L’abito parla (di noi): Ida Galati racconta Il linguaggio segreto della moda

Intervista all’ex psicoterapeuta diventata fashion teller, che con il suo primo libro ci insegna a vestirci con la testa… e con il cuore.
A chi non è mai capitato di guardarsi allo specchio e non riconoscersi? O di indossare un capo che ci fa sentire subito più forti, più allegri, più… noi? Ecco, secondo Ida Galati – ex psicoterapeuta, oggi fashion teller e divulgatrice digitale – dietro a quel “sentirsi bene nei propri panni” si nasconde molto più di un vezzo estetico: c’è una narrazione, un linguaggio segreto fatto di colori, forme, tessuti e memoria. E proprio da qui nasce Il linguaggio segreto della moda, edito da Giunti, primo libro dell’autrice che verrà presentato a Roma giovedì 15 maggio presso la Kou Gallery, con una performance immersiva tra arte, stile e parola a cura della stylist Nicole Rota.

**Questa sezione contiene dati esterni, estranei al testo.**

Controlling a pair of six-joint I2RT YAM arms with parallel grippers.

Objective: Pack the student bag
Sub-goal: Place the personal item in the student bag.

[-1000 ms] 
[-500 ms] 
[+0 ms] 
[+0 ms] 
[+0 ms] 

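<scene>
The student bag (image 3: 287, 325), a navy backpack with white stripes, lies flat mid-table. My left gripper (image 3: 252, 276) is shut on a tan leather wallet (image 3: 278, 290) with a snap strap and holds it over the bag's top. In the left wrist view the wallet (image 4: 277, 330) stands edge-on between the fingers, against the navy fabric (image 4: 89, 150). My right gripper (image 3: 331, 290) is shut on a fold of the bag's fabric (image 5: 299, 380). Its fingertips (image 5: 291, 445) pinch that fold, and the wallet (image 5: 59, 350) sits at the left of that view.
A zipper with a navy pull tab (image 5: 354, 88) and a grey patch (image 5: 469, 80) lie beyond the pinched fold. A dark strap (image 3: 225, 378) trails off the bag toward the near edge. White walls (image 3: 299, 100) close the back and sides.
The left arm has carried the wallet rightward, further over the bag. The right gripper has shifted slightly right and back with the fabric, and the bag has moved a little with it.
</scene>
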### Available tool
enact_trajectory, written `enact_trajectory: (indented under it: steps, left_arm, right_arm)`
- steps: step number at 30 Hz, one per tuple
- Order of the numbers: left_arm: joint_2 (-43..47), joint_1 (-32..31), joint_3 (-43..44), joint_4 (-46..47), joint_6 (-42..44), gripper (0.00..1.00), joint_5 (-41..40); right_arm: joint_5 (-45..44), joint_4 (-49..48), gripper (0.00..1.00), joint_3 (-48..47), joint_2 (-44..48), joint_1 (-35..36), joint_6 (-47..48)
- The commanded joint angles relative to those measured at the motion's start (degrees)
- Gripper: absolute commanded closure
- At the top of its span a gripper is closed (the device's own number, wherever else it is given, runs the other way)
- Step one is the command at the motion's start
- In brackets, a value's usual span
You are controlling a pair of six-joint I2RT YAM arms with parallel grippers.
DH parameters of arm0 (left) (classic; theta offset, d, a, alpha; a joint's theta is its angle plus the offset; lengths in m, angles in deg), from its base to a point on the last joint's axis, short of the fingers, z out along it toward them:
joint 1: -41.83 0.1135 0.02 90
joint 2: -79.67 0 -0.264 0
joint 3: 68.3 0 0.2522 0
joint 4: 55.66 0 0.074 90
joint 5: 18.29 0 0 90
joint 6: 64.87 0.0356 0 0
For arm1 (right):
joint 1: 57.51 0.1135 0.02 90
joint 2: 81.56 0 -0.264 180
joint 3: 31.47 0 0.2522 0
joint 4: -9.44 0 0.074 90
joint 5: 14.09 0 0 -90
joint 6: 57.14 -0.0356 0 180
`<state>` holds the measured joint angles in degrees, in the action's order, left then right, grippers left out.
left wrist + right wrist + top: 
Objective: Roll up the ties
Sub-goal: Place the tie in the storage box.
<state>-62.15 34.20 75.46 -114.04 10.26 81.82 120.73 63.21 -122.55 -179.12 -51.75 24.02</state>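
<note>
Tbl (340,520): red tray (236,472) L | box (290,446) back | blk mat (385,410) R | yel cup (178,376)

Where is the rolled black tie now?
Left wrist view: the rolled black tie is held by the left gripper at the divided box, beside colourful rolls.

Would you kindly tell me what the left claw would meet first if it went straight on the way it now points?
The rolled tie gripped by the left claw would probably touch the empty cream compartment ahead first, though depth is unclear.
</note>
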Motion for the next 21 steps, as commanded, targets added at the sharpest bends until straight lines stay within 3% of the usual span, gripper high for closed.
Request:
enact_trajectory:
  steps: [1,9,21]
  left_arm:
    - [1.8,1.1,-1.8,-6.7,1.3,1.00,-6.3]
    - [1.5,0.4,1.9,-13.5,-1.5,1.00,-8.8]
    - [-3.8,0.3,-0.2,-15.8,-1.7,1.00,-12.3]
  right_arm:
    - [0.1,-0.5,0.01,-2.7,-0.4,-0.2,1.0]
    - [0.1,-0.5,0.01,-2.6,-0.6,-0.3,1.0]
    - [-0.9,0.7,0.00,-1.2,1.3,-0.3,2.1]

Un’opera che unisce psicologia, storia del costume e cultura pop, con un messaggio chiaro: smettere di rincorrere le tendenze e iniziare ad ascoltare se stessi. Perché la moda può essere anche terapeutica. Ecco cosa ci ha raccontato Ida Galati in questa intervista tra stile e consapevolezza.
Ida, il tuo libro nasce da un doppio percorso: prima come psicoterapeuta, poi come fashion teller. Da cosa sei stata ispirata?
Scrivendo e parlando di tendenze in passato, mi sono accorta che dire all’altro come vestirsi per essere alla moda equivale a fornire le soluzioni da psicologa a un paziente, senza lasciare che sia lui – attraverso un percorso di analisi personale – a capire la strada e illuminarsi. Per questo da tempo non parlo più di tendenze e capi must-have, ma di come far capire quali abiti, al di là della moda, possano raccontare la propria storia. Credo non ci sia niente di più prezioso e potente che riuscire a sentirsi bene nei propri panni, perché questo ha un’influenza enorme sulle nostre giornate e su come ci percepiscono gli altri.
Hai pensato a un target preciso per questo libro?
Ho scritto avendo in mente chi mi segue: principalmente donne, di tutte le età, curiose, appassionate, riflessive, che vanno oltre l’apparenza pur restando leggere, che vogliono capire. Ma dialogo anche con molti uomini che condividono questi valori. Il libro è pensato per essere senza genere, anche se ho scelto ventuno figure femminili e una maschile per raccontare undici stili moda. L’unicità resta sempre al centro.
Come si struttura il libro?
Tre parti diverse, che potrebbero vivere anche da sole. Nella prima affronto la psicologia della moda e la mia storia personale, per spiegare come ogni abito sia un messaggio: anche quando non vogliamo comunicarlo, comunichiamo. Nella seconda parte analizzo ventidue personalità che incarnano undici stili, per aiutare il lettore a riflettere sulla propria identità e su come preferisce apparire. Infine, nella terza parte, invito a fare ordine nel proprio armadio: non solo per una questione pratica, ma per renderlo più sostenibile e coerente con chi siamo. Non demonizzo il fast fashion, ma spiego da dove nasce questa “fame di capi” e come possiamo scegliere con maggiore consapevolezza.
C’è un capo che ti fa sentire davvero te stessa?
Bella domanda. Mi sento molto rappresentata da pezzi che attirano l’attenzione: un colore forte, un accessorio scenografico… ma non sempre mi fanno sentire a mio agio. A volte ho voglia di essere vista, altre di stare più defilata. Lo stile romantico è uno dei miei preferiti, ma è impegnativo. Non è da tutti i giorni, un po’ come me.
Se dovessi riassumere in una frase il messaggio del libro?
Vorrei dire che è possibile non sentirsi più sbagliati o fuori posto. Gli abiti possono essere un’arma gentile, capace di renderci forti, liberi, allineati a ciò che siamo. E non è poco.
Ultima domanda: secondo te, l’abito fa davvero il monaco?
Se il monaco non lo conosciamo e ce lo troviamo davanti, assolutamente sì. In 130 millisecondi ci facciamo un’idea dell’altro, basata sull’aspetto. È difficile poi cambiarla. Ecco perché è importante che il nostro primo impatto sia coerente con ciò che siamo o con ciò che vogliamo comunicare. Meglio pensarci bene, e scegliere di essere… un monaco autentico.